Stuck on an issue?

Lightrun Answers was designed to reduce the constant googling that comes with debugging 3rd party libraries. It collects links to all the places you might be looking at while hunting down a tough bug.

And, if you’re still stuck at the end, we’re happy to hop on a call to see how we can help out.

tqdm progress bar in v1.6 is slower than v1.5

See original GitHub issue

🐛 Bug

Training the boring model is slow with 1.6.0 (and master) compared to 1.5.10 with tqdm progress bar enabled.

time: 9.177419368177652  # 1.5.10
time: 12.62373811379075  # 1.6.0

To Reproduce

from time import monotonic
from pytorch_lightning import Trainer
from tests.helpers import BoringModel

def main():
    model = BoringModel()
    trainer = Trainer(
        max_epochs=100,
        enable_model_summary=False,
        enable_checkpointing=False,
        logger=False,
        # profiler="advanced",
    )
    t0 = monotonic()
    trainer.fit(model)
    print("time:", monotonic() - t0)

if __name__ == "__main__":
    main()

Expected behavior

No regression in speed.

Environment

PyTorch Lightning Version (e.g., 1.5.0): 1.5.10 vs. 1.6.0
PyTorch Version (e.g., 1.10): 1.11.0 and 1.8.2
Python version (e.g., 3.9): 3.9
OS (e.g., Linux): Linux
CUDA/cuDNN version:
GPU models and configuration:
How you installed PyTorch (conda, pip, source):
If compiling from source, the output of torch.__config__.show():
Any other relevant information:

Additional context

The following benchmark result suggests that 8a549a55 (#11213) made the above code somewhat slow. Profiling the above script makes me think that the cause of the slowness is that #11213 added the expensive bar.refresh() call which still exists in master here: https://github.com/PyTorchLightning/pytorch-lightning/blob/a6e9bc2943bf2c82036e31a4948bd8caa54957ee/pytorch_lightning/callbacks/progress/tqdm_progress.py#L390 benchmark result: https://www.akihironitta.com/lightning-benchmarks/#bench_fit.AnotherBoringBenchmark.time_it?branch=master&branch=release%2F1.5.x&pytorch=1.11&pytorch=1.8.2&torchvision=&pip%2Bprotobuf=3.20.1

Update: Just uncommented the refresh() call in https://github.com/PyTorchLightning/pytorch-lightning/tree/perf-tqdm and confirmed that it improves the performance to around the level of 1.5.10.

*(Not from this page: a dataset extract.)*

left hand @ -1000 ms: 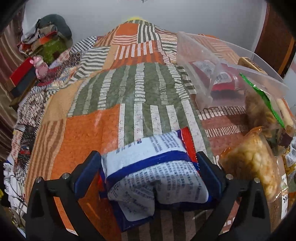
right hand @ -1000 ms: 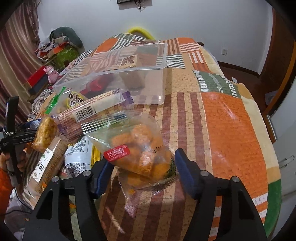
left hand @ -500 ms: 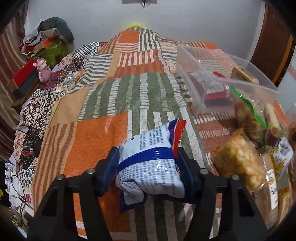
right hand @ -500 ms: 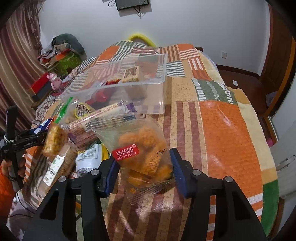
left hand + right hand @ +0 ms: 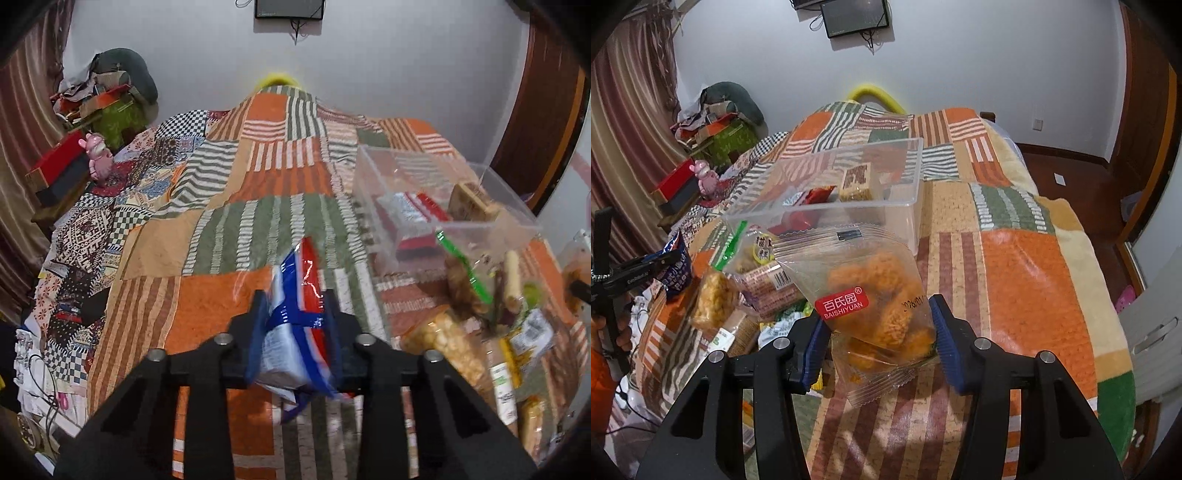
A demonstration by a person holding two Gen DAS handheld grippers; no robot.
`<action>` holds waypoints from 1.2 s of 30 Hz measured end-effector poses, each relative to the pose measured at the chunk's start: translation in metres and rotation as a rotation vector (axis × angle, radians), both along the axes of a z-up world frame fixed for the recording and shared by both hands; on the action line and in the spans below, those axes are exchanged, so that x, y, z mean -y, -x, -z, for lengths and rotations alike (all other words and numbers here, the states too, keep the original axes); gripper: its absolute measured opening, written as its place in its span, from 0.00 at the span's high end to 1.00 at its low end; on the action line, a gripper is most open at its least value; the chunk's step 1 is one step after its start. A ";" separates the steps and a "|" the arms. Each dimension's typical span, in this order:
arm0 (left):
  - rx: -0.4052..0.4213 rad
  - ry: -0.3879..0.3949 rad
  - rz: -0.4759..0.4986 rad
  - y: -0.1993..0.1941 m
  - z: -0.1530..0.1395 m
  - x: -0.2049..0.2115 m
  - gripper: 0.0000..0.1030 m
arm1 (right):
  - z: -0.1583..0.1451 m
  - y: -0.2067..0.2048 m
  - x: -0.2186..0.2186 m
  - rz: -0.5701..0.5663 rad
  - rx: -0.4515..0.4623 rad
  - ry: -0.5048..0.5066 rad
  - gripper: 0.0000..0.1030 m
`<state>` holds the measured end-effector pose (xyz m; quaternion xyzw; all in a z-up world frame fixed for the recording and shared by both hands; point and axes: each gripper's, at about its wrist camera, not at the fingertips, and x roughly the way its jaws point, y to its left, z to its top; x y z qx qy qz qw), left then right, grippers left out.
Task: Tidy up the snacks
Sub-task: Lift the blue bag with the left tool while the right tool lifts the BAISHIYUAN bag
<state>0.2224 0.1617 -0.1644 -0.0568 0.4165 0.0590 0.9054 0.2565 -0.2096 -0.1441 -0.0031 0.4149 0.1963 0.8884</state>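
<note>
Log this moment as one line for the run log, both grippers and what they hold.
left gripper: shut on blue packet | right gripper: shut on orange snack bag | clear bin: part-filled

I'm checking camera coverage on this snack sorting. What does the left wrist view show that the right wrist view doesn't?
Only the left wrist view: the left gripper from behind, shut on the blue and white packet.

Only the right wrist view: the right gripper shut on the clear bag of orange snacks.

Both: the clear plastic bin and the loose snack pile on the patchwork bedspread.
</note>
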 end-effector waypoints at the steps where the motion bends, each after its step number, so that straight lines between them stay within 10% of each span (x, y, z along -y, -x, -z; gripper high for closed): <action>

However, I’m not sure if we really need to fix this because:

users will disable the progress bar anyway when they need maximum performance, and they’ll see progress via their logger usually
(and bar.refresh() makes the progress bar look smoother.)

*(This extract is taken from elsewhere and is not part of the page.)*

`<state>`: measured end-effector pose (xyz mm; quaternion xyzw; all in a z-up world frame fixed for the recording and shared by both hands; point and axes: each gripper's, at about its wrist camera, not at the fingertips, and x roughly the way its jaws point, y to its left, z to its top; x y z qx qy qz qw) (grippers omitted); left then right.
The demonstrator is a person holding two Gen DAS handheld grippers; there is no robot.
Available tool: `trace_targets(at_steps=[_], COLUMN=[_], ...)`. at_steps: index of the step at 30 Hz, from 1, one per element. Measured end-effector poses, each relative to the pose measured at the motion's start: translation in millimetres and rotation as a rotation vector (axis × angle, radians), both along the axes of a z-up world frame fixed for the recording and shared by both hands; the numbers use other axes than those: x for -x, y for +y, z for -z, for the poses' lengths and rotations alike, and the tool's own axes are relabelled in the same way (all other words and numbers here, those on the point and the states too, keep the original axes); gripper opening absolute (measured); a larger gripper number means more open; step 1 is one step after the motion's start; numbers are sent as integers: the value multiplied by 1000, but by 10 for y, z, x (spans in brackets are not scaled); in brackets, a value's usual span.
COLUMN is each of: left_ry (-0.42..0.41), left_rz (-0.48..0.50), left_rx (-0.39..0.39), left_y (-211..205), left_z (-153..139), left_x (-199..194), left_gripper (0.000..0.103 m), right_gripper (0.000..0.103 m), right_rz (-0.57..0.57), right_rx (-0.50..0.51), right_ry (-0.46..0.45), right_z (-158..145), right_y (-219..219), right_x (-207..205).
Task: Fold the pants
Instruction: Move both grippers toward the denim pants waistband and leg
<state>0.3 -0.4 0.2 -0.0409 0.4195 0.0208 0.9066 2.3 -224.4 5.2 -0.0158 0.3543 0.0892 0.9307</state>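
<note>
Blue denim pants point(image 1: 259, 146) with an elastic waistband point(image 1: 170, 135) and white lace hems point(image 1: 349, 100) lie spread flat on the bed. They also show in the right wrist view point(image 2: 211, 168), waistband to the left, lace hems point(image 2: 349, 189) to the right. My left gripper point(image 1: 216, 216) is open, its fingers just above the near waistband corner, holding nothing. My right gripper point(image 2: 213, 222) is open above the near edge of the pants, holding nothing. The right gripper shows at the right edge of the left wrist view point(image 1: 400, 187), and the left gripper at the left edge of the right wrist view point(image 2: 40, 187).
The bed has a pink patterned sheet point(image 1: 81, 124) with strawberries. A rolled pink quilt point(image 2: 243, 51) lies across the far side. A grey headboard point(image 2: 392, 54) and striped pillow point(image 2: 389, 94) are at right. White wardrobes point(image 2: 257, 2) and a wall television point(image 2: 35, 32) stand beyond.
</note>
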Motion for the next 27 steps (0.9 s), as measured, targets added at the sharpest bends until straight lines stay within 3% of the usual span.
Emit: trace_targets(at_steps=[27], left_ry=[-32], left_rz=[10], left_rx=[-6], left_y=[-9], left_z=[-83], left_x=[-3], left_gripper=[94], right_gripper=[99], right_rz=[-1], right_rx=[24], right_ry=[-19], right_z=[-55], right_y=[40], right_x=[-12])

cc @tchaton @rohitgr7 @awaelchli @borda @akihironitta

Issue Analytics

State:
Created a year ago
Comments:10 (10 by maintainers)

Top GitHub Comments

3reactions

akihironittacommented, Jun 3, 2022

Here’s the result from the following script with max_epochs=1000.

Run this script

# Apply the patch when measuring with rich
from time import monotonic
from pytorch_lightning import Trainer
+from pytorch_lightning.callbacks import RichProgressBar
from tests.helpers import BoringModel


def main():
    model = BoringModel()
    trainer = Trainer(
        max_epochs=1000,
        enable_model_summary=False,
        enable_checkpointing=False,
        logger=False,
+        callbacks=RichProgressBar(),
    )
    t0 = monotonic()
    trainer.fit(model)
    print("time:", monotonic() - t0)


if __name__ == "__main__":
    main()

version	tqdm	rich
1.5.10	88.84	87.10
1.6.0	118.52	528.69
master	107.86	519.56
perf-tqdm	82.57	n/a

Haven’t looked into why rich progress bar slows down significantly from 1.5.10 to 1.6.0 but will follow up.

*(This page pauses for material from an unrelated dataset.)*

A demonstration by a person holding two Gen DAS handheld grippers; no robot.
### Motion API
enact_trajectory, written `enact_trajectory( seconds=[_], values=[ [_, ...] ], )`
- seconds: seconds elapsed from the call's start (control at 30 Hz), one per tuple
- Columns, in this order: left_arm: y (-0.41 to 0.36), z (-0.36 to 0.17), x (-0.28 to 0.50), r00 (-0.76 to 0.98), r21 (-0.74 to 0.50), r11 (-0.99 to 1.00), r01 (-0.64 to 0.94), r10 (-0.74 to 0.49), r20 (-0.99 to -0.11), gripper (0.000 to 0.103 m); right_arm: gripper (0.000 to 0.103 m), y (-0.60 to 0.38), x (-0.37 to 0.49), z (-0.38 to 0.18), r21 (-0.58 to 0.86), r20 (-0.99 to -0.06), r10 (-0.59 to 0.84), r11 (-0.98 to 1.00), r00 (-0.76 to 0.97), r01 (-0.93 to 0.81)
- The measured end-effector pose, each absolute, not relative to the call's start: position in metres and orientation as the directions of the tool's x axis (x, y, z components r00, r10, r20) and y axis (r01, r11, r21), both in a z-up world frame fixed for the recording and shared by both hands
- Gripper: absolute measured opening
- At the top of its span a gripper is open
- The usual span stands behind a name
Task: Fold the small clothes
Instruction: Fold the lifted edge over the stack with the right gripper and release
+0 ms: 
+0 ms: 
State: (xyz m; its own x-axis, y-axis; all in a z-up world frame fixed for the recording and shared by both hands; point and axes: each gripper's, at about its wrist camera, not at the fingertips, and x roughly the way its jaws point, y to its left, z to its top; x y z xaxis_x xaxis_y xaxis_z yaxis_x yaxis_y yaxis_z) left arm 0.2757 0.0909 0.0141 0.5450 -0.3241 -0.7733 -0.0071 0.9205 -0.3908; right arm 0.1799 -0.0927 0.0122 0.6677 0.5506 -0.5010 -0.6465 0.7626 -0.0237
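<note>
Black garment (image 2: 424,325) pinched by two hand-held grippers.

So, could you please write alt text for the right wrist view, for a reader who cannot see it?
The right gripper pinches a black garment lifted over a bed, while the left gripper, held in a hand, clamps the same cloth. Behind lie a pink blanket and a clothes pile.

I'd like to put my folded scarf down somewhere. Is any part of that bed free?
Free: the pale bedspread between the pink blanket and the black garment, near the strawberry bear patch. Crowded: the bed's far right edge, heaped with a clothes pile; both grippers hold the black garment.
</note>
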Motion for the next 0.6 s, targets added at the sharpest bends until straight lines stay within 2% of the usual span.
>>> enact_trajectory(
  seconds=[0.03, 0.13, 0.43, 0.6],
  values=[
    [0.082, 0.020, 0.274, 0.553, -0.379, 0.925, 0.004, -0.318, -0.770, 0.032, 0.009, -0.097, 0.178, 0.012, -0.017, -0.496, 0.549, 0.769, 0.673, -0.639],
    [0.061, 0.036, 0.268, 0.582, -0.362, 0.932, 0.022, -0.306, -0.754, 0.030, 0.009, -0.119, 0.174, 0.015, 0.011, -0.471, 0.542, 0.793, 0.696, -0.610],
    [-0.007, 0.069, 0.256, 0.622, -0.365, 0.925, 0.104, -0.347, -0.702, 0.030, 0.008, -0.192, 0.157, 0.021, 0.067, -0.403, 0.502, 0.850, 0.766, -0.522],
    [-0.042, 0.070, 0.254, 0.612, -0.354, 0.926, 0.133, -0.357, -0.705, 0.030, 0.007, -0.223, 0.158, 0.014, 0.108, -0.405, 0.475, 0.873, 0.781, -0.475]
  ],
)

Here’s the number of refresh calls.

Run this command

The same script but with max_epochs=1.

$ for i in "1.5.10" "1.6.0" "master" "perf-tqdm"; do git checkout $i; python -m cProfile main.py 2> /dev/null |grep refresh; done

version	tqdm
1.5.10	75
1.6.0	267
master	271
perf-tqdm	77

2reactions

carmoccacommented, Jun 30, 2022

Looking at the tqdm.update implementation, they have logic to automatically refresh the bar, so perhaps it is a good idea that we remove our manual refresh call.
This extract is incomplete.